▶ Task prompt: In the records that follow, find the line with "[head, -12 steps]"; from there, retype every line exactly through the line with "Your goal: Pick", which also belongs to the answer.

▶ Records for this task:
_ _ _ _ _ _ _
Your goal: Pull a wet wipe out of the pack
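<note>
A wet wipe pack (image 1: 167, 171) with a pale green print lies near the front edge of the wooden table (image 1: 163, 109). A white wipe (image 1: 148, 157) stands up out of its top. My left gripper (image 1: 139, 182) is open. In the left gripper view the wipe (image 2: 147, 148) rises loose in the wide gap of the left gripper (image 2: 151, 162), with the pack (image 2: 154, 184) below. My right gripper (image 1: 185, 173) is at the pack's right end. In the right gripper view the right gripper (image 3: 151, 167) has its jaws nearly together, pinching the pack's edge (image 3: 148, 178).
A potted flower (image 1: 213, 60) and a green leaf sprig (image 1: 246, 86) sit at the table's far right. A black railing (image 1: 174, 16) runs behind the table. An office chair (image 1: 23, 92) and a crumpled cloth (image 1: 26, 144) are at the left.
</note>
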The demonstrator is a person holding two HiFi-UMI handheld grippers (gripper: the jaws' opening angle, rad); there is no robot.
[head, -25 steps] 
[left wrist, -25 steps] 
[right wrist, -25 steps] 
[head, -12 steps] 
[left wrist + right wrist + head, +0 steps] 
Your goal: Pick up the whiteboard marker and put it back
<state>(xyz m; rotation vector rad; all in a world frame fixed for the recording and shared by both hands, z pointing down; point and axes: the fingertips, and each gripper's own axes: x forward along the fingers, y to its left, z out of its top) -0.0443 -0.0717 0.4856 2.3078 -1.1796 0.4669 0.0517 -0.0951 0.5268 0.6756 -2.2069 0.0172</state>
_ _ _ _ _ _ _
▶ Solution for this exercise:
[head, -12 steps] 
[left wrist + right wrist + head, +0 steps] 
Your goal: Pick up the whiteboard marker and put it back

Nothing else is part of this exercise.